Seyyid Tâhâ'nın huzûrunda kemâl ve ikmâl mertebelerine ulaşan Seyyid
Sıbgatullah, Hizân ve Gayda'da halkı irşad eyledi ve insanlara İslâmiyetin emir
ve yasaklarını anlattı. Sohbetinde bulunup bir teveccühüne mazhar olanın
kalbinde, Allahü teâlânın muhabbeti yerleşirdi. Dînin emirlerine son derece
uyar, yasaklarından sakınırdı.
Seyyid
Sıbgatullah'ın talebelerine teveccühü, sohbetinden daha ziyâde ve faydalı idi.

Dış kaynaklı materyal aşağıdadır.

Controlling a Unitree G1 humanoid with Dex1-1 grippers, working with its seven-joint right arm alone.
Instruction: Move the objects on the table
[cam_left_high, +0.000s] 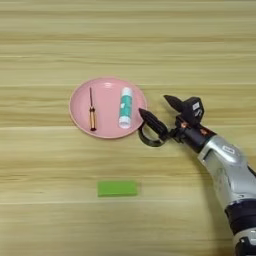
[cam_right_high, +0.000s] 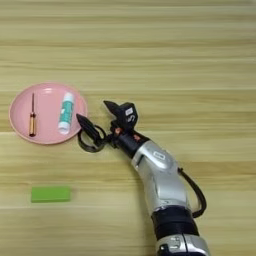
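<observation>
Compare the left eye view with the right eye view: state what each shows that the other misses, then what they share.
Left eye only: more table left of the pink plate. Right eye only: more table on the right, and the silver forearm down to the picture's bottom edge. Both: screwdriver and tube on the plate, green block, the gripper open, tape ring at its lower finger.

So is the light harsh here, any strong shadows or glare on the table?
Left eye view: soft, even light; the plate and green block cast only faint shadows, and the table shows no glare. Right eye view: the same, with a mild sheen on the silver forearm behind the tool.
</observation>
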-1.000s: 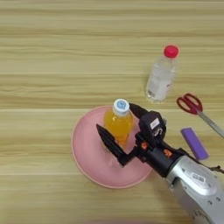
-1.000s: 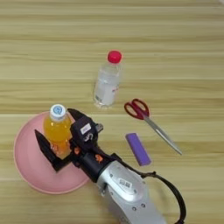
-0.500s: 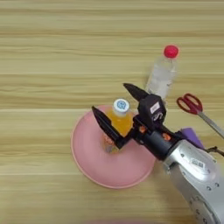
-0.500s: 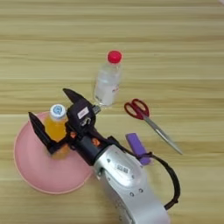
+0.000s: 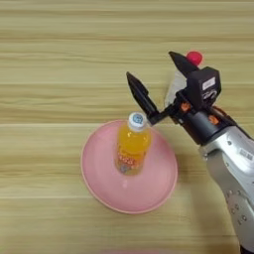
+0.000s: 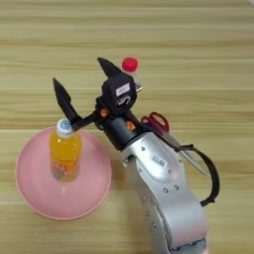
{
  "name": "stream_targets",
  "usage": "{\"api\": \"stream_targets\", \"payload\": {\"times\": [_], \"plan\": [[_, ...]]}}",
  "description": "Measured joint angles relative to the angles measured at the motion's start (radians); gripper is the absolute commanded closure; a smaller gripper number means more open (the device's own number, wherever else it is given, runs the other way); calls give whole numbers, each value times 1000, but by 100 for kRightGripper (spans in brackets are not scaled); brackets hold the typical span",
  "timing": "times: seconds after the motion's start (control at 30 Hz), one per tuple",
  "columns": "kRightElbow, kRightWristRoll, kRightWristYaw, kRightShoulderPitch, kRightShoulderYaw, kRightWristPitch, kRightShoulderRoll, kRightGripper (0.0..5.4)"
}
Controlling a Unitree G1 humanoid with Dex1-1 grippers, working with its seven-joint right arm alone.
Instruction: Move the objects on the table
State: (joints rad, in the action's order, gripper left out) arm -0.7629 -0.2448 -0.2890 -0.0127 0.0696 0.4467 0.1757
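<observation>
Hovering hand (image 5: pixel 156 74) spread | orange bottle (image 5: pixel 131 145) just below-left, apart

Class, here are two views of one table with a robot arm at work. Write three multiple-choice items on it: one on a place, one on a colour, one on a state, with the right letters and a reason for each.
1. Where does the orange drink bottle stand?
A. on the pink plate
B. on the bare table
C. on the scissors

2. What colour is the clear bottle's cap?
A. white
B. red
C. blue

3. How is the right gripper?
A. shut on the orange bottle
B. open, holding nothing
C. shut on the scissors

Answers: 1 A, plate rim surrounds its base; 2 B, red cap shows behind the gripper; 3 B, jaws spread above the plate.
</observation>
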Motion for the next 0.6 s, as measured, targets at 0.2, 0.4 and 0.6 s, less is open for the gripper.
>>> {"api": "stream_targets", "payload": {"times": [0.2,0.4,0.6], "plan": [[103,2,25,70,-108,-45,-2,5],[213,19,65,103,-162,-70,-5,5],[372,54,86,136,-183,-110,-3,5]]}}
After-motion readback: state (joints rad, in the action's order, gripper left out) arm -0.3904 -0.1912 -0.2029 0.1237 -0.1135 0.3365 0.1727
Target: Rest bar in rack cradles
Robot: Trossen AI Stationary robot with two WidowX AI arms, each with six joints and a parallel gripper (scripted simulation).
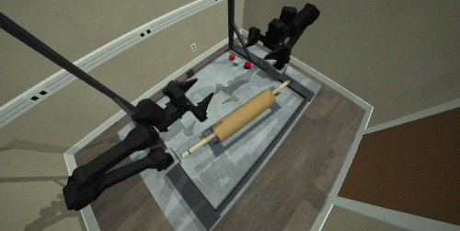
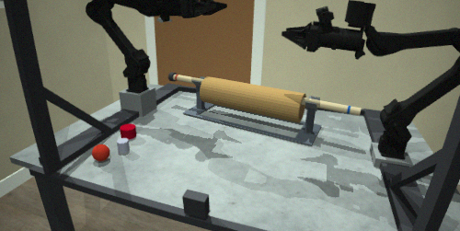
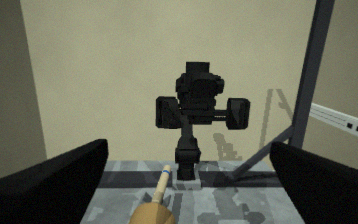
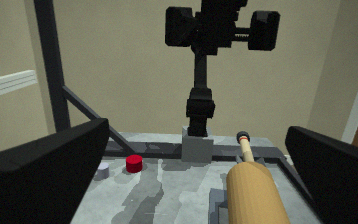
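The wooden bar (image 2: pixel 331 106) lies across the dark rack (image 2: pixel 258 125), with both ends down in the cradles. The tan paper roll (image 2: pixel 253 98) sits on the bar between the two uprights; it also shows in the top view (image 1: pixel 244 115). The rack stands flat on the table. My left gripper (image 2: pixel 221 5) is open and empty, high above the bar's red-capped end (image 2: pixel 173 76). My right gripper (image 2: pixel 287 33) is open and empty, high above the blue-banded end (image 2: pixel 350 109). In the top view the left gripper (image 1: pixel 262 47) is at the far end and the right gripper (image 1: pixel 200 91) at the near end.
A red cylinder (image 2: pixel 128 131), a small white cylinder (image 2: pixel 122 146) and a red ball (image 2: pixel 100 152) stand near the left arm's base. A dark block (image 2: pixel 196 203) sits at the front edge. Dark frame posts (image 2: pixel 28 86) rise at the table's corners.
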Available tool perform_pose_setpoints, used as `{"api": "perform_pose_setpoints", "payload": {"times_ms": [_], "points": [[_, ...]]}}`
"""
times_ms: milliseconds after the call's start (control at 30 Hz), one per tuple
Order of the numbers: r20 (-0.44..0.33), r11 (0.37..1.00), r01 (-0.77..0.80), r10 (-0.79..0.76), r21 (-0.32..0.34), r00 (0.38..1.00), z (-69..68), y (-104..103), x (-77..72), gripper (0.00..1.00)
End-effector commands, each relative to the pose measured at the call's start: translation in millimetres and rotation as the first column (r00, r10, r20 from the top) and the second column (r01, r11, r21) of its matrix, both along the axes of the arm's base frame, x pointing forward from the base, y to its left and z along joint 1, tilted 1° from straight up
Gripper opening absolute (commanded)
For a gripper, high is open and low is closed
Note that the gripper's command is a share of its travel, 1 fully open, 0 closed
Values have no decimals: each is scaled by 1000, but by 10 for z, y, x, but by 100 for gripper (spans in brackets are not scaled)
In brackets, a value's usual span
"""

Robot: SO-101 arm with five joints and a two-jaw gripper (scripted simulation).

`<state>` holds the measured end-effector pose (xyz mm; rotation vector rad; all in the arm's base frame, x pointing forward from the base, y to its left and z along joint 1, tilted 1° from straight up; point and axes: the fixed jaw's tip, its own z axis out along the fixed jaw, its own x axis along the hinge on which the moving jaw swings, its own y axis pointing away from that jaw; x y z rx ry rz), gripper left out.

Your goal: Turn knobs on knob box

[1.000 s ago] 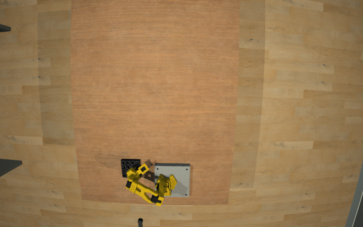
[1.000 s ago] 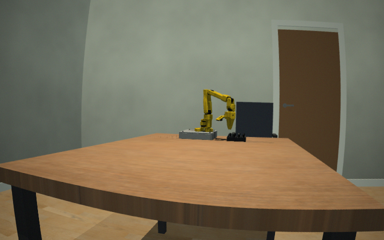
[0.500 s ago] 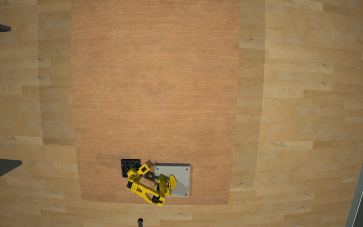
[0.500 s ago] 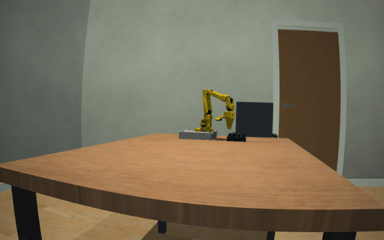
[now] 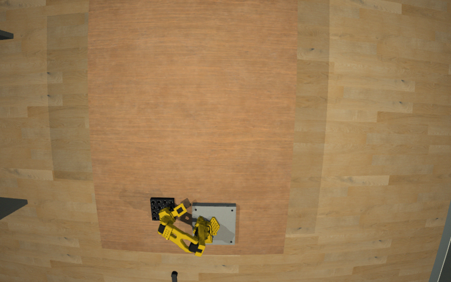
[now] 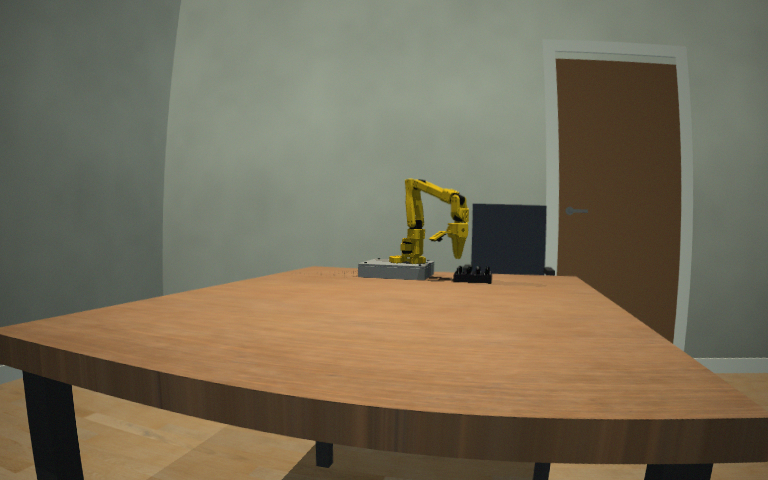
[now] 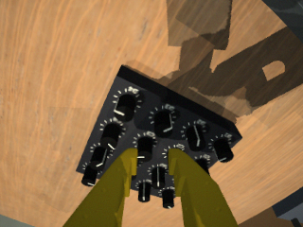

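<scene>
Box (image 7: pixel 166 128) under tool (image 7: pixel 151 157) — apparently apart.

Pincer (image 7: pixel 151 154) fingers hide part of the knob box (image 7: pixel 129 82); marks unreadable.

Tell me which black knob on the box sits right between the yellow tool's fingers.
The black knob in the nearest row, framed by both fingers of the tool; the others lie beyond or outside.
</scene>
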<state>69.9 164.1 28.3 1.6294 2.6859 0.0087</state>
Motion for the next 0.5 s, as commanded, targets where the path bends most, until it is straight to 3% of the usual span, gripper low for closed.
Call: {"api": "perform_pose_setpoints", "payload": {"times_ms": [0,267,467], "points": [[-2,998,63,-63,-1,998,4,-32,35,9],[-2,982,187,-187,-1,982,12,-64,109,10],[-2,936,352,-352,0,936,24,-115,207,11]]}}
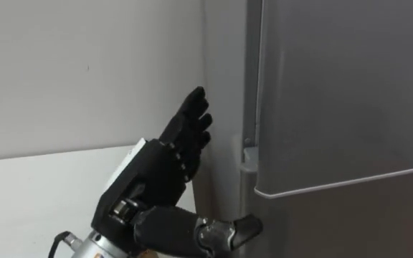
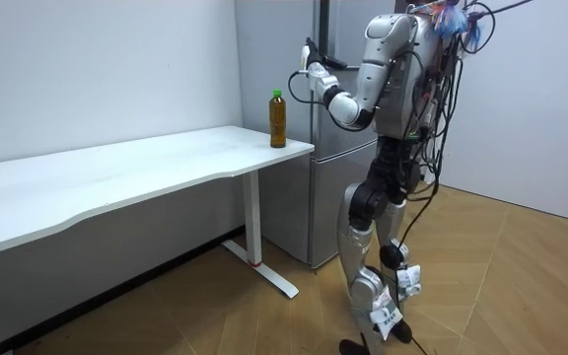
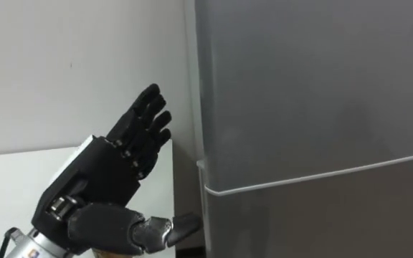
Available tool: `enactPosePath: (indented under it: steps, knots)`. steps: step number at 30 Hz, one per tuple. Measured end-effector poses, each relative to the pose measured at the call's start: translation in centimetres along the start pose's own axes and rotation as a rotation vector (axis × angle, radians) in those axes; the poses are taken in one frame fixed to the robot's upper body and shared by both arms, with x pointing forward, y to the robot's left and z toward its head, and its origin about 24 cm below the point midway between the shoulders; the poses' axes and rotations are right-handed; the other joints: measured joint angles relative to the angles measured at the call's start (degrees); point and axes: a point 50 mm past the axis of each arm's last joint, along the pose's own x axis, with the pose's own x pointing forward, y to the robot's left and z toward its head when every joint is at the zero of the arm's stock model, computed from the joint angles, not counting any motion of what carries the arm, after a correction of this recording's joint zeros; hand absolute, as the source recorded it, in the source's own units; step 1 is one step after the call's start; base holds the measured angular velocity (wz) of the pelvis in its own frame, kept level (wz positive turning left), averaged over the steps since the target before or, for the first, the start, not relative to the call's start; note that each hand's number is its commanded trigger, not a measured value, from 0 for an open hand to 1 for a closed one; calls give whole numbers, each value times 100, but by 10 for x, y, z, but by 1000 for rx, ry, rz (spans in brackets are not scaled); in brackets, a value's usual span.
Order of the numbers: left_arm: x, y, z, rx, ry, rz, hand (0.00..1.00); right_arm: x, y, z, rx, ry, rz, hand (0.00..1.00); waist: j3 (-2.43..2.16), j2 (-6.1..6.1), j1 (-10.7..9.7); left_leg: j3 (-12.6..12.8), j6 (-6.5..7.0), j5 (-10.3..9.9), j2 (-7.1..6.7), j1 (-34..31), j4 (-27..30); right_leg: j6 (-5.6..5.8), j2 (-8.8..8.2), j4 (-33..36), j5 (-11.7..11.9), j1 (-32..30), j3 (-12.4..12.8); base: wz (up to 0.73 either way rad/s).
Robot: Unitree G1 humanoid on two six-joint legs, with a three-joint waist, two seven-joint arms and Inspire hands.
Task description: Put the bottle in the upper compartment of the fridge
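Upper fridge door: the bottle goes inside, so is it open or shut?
Shut: the upper door lies flush against the fridge, no interior showing. The left hand, open, is beside it.

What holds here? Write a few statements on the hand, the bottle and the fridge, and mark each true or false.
1. The left hand is raised beside the fridge with straight fingers. True.
2. The bottle is held in the left hand. False: it stands on the white table.
3. The upper fridge door is open. False: it is shut.
4. The bottle stands upright at the end of the white table nearest the fridge. True.
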Motion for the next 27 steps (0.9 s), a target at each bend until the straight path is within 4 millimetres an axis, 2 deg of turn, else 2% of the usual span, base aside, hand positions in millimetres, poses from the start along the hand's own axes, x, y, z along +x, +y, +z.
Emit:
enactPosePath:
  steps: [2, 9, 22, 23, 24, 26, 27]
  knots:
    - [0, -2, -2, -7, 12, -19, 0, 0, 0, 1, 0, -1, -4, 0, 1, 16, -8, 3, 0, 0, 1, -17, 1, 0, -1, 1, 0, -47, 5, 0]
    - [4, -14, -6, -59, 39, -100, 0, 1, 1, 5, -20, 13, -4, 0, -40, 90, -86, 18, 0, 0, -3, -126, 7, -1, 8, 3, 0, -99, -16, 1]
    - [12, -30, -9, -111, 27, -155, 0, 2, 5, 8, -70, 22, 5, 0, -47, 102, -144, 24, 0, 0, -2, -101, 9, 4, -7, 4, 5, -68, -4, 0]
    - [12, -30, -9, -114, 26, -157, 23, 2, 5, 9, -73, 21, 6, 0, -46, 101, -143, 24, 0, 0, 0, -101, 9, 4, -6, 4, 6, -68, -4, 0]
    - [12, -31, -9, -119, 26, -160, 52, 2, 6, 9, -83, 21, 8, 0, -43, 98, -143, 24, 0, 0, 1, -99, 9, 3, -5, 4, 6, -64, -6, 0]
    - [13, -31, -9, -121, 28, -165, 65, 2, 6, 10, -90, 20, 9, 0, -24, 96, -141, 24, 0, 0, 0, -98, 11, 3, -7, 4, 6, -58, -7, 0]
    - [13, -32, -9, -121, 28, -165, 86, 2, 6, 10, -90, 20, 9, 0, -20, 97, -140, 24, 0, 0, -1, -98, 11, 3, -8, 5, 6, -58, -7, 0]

Onun için sohbet süresi çok az olurdu. Talebeleriyle sessiz otururken
talebelerinden pek çoğu cezbeye kapılır, kendinden geçerdi. Bir defâsında oğlu
Behâeddîn, babasından izin alarak vâza başladı. İki saat kadar kalpleri
aydınlatan güzel sözler söyledi. Fakat hiç kimsede muhabbet ve cezbe eseri
yoktu. Sohbet bittikten sonra, Seyyid Sıbgatullah; "Haydi kalkınız, ikâmet
getiriniz de namazımızı kılalım." der demez, cemâat cereyâna kapılmış gibi
cezbeye tutuldu.
Seyyid
Sıbgatullah hazretleri, Allahü teâlânın bütün mahlûkâtı üzerine çok
merhâmetliydi. Sıla-i rahm yapardı. Dostları vefât ettiğinde onların çocuklarını
arar, gözetir ve tâziyede bulunurdu. Sohbetlerinde kendisine karşı çıkanlara çok
şefkatli ve nâzik davranırdı. Kendisine kötülük yapanlara iyilik yapardı.
Yemekte kendisinden evvel kimsenin sofradan kalkmamasını emrederdi. Kalkan
olursa onu men ederdi. Allahü teâlânın emirlerine ve sevgili Peygamberimizin
sünnetine tam olarak uyardı. Hattâ bir gün çoraplarını giyerken unutarak önce
sol ayağından başlayan bir talebesini şiddetle azarlamıştı. İslâmiyetin
emirlerini okumadın veya duymadın mı da böyle yaparsın. Bir şey giyerken önce
sağ taraftan başlanılacağını ve çıkarırken de sol taraftan başlanılacağını
bilmez misin? buyurdu. Teheccüd ve Evvâbin namazlarına devâm ederdi.